Speculation about the trial increased in November when Borgess, the nun who recently came forward to support the victim protection legislation, was identified on a list of potential witnesses for the prosecution. On Nov. 10, The Blade carried this headline: “Prosecutor might quiz nun in priest’s trial: Sister could be called to refute good image.” Neither the prosecutor’s office, Robinson’s attorneys, nor Borgess would comment to NCR about her potential role in the trial. No comment about this matter was cited by The Blade, either, but the prospect of Borgess testifying against Robinson adds another element of intrigue to the already sensational proceeding. The Blade has reported that Warren is on the prosecution’s list of possible witnesses.
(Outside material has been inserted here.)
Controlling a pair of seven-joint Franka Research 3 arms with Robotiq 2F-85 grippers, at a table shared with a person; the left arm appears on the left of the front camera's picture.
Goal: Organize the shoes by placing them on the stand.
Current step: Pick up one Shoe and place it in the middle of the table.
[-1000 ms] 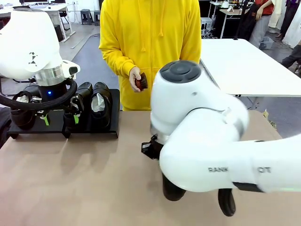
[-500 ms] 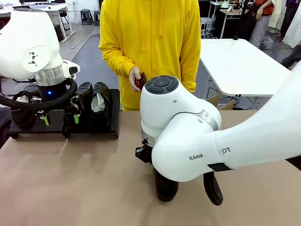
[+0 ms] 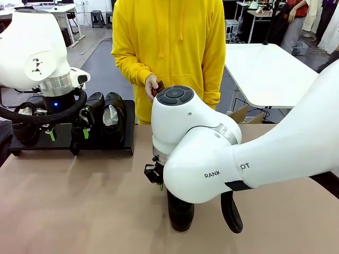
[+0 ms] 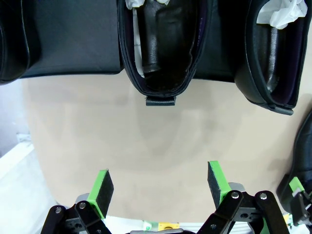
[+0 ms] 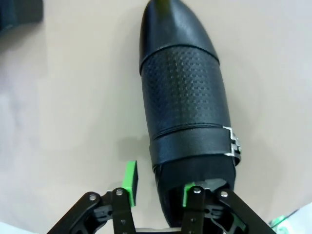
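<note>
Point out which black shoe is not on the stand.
The glossy black leather shoe under the right gripper stands on the tan tabletop; the others sit on the matte-black stand.

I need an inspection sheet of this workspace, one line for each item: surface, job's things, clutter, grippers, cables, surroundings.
Surface: tan tabletop, bare near the front edge.
Job's things: three black shoes on the black stand, far left; a fourth shoe lies on the tabletop, mid-table.
Clutter: nothing seen on the table.
Grippers: left gripper open and empty, hovering before the stand; right gripper part-open, its fingers astride one side wall of the fourth shoe's heel opening.
Cables: a black hose loops around the left wrist.
Surroundings: a person in a yellow hoodie at the far side, holding a small reddish-brown brush; a white table behind.
</note>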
It was reported Jan. 7 that Blair had named a new chancellor to replace Billian. The significance of this isn’t clear, but Oberski claimed the personnel change has nothing to do with Billian’s role in the Robinson case. She said she couldn’t comment on the case and cited the gag order after being told that Lucas county prosecutors say no one from the diocese ever gave them the Jane Doe letter prior to reopening the murder case. According to a diocesan news release, Billian will retain his administrative functions as episcopal vicar and moderator of the curia.

Meanwhile, Borgess is standing with Tony Comes, Claudia Vercellotti and Barbara Blaine in their effort to see Senate Bill 17 passed into law. Blair now presides over the diocese with Donnelly. Blair and Ohio’s other bishops oppose SB 17, based primarily on the controversial provision that would open discovery for abuse claims up to 35 years old.

This comes as no surprise to Blaine. “Aiding discovery of abuse is not something for which the Toledo diocese, or the church as a whole, deserves much praise,” she said.

Bill Frogameni is a freelance writer living in Ann Arbor, Mich.